Linux support coming for Blizzard games?

An interesting fact has emerged regarding the Mists of Pandaria beta (and the Diablo III beta) that most fansites are going to have missed. Buried deep within the launchers for these two beta games is Qt, a cross-platform application framework. Qt is well known to Linux users since it forms the foundation of KDE, one of the two major Linux desktop environments.

What does this mean for Linux users? Will Blizzard finally begin releasing native Linux versions of their games?

Linux users who have tried to run the beta launchers for MoP and D3 have discovered to their dismay that they don’t yet work with Wine, the application layer that lets Linux users run many Windows programs. Once an installation is copied over from a Windows box, though, Diablo III runs quite well when bypassing the launcher. (I haven’t been able to try MoP as I haven’t gotten my invitation yet.) Nevertheless the problems with Wine running the launchers are likely to be solved in time for the Diablo III release date, or perhaps shortly afterward.

Blizzard’s games, in fact, have rarely had more than minor issues with running in Wine, and are often on Wine’s list of most-compatible programs.

The use of Qt for developing Blizzard’s new game launcher, though, suggests a development shift.
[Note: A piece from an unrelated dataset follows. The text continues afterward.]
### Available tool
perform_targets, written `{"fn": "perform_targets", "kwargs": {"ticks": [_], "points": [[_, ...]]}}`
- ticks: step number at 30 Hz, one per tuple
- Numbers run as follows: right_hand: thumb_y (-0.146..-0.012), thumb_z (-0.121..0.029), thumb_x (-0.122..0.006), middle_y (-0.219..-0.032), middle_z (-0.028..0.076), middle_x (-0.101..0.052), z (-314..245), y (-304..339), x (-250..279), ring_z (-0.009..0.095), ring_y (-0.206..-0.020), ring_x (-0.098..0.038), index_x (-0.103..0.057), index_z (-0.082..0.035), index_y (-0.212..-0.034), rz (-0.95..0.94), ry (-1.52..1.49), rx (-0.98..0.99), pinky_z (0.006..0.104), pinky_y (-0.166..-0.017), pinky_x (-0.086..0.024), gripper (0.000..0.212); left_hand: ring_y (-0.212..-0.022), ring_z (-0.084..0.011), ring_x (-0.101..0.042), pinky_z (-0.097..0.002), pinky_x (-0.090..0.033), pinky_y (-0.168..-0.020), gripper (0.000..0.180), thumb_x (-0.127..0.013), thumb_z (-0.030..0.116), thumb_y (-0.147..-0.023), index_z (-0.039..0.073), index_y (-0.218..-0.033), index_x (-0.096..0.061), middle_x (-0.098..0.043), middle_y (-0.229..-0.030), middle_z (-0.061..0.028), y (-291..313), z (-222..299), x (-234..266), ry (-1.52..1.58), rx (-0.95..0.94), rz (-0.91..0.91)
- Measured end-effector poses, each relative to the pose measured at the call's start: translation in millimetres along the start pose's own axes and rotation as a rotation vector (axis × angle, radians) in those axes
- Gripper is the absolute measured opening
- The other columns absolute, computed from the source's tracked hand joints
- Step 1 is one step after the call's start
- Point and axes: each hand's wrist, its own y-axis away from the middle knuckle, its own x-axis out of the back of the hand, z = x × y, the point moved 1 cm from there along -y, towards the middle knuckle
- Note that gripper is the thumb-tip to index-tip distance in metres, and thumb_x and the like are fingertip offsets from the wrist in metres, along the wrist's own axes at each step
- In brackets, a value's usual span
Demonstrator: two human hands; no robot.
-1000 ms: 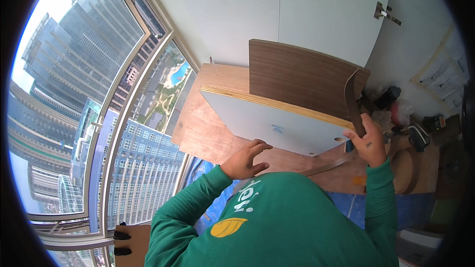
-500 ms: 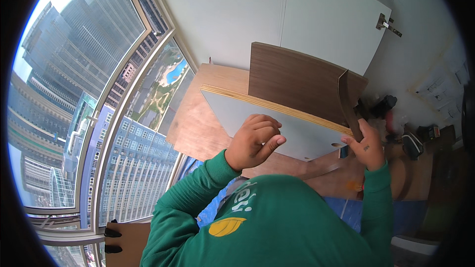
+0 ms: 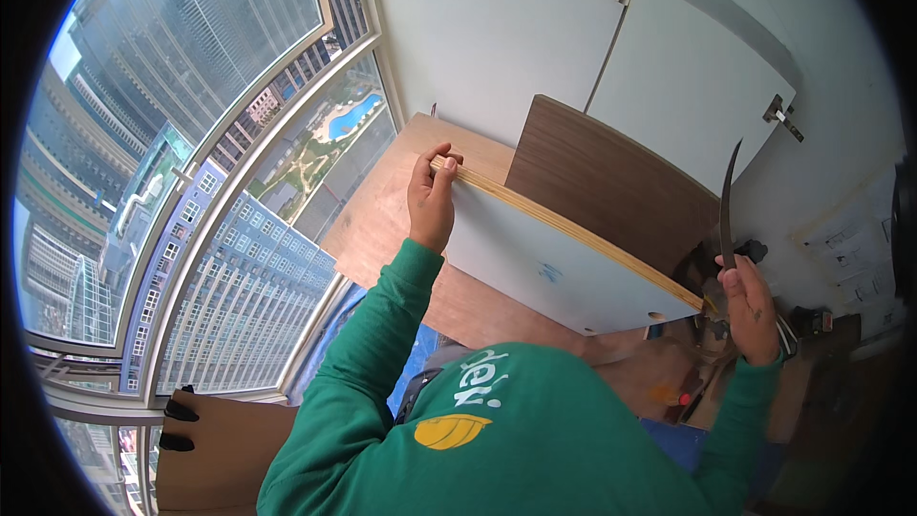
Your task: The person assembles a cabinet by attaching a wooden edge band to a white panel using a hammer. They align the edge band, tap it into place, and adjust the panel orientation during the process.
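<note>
My left hand [image 3: 433, 199] is closed over the left end of a white-faced plywood panel [image 3: 525, 247], its fingers wrapped round the bare layered top edge. The panel stands on its long side, with two round holes low at its right end. My right hand [image 3: 749, 310], near the panel's right end, pinches a thin, curved dark brown edge banding strip [image 3: 727, 210]. The strip's upper part rises free above the fingers. Where its lower part runs is hard to make out.
Behind the panel stands a brown wood-grain board [image 3: 611, 172], on a plywood worktop [image 3: 377, 201]. A white door with hinges [image 3: 693, 76] is at the back right. Tall windows [image 3: 287, 153] line the left. Cluttered tools lie at right, and blue sheeting [image 3: 417, 363] shows below.
My left hand has moved from in front of the panel to its left end and taken hold there. My right hand has shifted right, carrying the strip away from the panel edge.
</note>
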Motion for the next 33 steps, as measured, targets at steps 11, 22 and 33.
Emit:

Because Qt makes it easier to produce a cross-platform application, it reduces some of the barriers to creating and maintaining a Linux version of the game. Interestingly, it may also open up the possibility of deployment on smartphones and tablets in the future.

Even though Blizzard’s developers have had an internal Linux build of WoW since before its original release and have kept it updated, it has never seen the light of day. Part of the reason is that there is some difficulty in deploying an application for multiple Linux distributions. Basing the app on Qt, especially if it’s statically linked (the way Skype for Linux is built), helps resolve some of those issues.

To be clear, Blizzard has not announced Linux support for any of its games, and if history is any guide, won’t do so unless they have something they’re happy with internally, and if they actually see a need to do so. While the possibility of Linux native games from Blizzard exists and seems to be growing, for the near future at least, Linux users are likely to remain second class citizens in Blizzard’s world.